▶ _Brief_
Count every line below that contains "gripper", then state the total with no other output.

*** Data extract Section Begins ***

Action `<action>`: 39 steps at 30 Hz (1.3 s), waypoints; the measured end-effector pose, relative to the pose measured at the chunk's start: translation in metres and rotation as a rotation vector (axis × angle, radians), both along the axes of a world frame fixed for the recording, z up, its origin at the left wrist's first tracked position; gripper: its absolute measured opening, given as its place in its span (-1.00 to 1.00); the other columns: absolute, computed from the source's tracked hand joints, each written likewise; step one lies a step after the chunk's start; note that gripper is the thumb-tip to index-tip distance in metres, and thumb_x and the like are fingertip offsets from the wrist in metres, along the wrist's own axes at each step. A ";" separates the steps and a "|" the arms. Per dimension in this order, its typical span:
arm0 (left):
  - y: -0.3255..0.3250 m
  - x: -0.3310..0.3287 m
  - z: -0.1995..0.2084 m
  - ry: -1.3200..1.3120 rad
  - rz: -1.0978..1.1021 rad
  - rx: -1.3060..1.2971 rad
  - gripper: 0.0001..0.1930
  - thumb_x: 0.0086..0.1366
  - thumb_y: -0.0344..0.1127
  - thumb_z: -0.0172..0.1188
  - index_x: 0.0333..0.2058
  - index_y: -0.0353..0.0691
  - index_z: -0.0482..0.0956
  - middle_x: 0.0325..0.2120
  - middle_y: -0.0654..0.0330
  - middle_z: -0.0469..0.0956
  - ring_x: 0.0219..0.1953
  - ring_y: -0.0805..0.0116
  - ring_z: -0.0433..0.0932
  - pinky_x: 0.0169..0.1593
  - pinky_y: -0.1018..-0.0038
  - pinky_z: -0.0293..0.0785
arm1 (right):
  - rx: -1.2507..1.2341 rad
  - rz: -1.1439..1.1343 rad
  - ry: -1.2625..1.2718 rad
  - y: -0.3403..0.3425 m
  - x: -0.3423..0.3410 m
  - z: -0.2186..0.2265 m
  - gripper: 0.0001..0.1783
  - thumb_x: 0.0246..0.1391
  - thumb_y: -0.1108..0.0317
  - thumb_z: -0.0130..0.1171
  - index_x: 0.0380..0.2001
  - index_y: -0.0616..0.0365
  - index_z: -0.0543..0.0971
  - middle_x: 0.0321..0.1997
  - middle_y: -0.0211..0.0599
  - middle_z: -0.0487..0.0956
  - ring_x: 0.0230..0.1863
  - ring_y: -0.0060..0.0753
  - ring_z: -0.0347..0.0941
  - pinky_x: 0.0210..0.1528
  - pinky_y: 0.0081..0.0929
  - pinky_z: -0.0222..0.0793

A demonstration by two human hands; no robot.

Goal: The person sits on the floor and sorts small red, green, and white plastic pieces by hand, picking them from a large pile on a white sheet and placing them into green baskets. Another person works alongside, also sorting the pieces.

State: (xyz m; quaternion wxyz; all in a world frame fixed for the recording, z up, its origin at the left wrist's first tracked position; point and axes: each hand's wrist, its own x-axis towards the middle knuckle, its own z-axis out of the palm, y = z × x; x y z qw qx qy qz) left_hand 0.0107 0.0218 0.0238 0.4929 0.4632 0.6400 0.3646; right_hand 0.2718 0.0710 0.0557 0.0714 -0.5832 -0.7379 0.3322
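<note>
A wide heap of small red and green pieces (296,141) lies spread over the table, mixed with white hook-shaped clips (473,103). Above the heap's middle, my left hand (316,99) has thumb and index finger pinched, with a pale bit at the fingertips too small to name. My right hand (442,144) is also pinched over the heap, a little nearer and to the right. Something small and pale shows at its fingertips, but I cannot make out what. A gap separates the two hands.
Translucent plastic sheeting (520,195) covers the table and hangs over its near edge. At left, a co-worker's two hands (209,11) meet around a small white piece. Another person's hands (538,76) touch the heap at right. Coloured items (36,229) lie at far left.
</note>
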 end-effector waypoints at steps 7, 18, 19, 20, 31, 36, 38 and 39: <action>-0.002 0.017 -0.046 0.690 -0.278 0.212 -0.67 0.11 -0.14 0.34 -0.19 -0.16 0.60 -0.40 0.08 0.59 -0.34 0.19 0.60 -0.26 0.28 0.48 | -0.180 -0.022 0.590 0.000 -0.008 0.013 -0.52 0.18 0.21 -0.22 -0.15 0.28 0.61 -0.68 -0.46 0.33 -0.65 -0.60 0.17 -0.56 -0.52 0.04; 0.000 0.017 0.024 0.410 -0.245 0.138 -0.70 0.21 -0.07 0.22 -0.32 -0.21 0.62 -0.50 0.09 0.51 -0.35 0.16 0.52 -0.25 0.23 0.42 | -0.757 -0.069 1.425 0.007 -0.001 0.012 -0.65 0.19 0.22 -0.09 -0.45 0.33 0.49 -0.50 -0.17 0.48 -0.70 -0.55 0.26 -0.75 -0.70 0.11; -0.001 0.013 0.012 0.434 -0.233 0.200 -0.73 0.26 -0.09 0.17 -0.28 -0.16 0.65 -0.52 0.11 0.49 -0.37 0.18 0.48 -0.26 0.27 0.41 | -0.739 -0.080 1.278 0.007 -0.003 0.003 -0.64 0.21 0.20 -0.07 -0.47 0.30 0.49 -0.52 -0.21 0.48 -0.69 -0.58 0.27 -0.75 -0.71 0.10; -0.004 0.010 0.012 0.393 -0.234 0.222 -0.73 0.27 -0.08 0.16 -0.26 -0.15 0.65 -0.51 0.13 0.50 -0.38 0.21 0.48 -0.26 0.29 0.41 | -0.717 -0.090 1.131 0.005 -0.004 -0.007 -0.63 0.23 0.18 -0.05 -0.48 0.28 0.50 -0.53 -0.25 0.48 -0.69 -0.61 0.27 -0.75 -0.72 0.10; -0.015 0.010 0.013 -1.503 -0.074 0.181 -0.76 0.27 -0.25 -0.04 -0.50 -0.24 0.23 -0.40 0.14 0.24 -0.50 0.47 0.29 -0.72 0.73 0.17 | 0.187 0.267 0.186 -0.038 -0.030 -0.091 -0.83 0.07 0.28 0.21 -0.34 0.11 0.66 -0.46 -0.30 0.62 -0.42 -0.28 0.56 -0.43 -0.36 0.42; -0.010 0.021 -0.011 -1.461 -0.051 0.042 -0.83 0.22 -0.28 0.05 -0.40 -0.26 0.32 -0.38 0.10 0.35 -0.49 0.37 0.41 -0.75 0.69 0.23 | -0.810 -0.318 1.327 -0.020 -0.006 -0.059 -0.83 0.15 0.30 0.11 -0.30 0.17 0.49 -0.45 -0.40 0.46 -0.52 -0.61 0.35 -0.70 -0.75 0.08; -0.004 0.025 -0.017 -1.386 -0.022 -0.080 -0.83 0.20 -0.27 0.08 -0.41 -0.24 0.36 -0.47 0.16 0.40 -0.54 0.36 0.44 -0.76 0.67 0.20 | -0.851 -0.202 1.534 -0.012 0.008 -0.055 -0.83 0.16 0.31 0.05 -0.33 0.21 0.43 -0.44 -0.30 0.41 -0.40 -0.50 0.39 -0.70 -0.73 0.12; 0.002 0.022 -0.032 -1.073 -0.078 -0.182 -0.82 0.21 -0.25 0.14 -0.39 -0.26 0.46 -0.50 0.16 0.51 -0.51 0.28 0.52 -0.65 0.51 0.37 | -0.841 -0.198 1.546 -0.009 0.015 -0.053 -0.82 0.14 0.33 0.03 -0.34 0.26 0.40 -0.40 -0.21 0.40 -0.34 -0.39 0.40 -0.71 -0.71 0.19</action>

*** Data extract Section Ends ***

▶ _Answer box_
3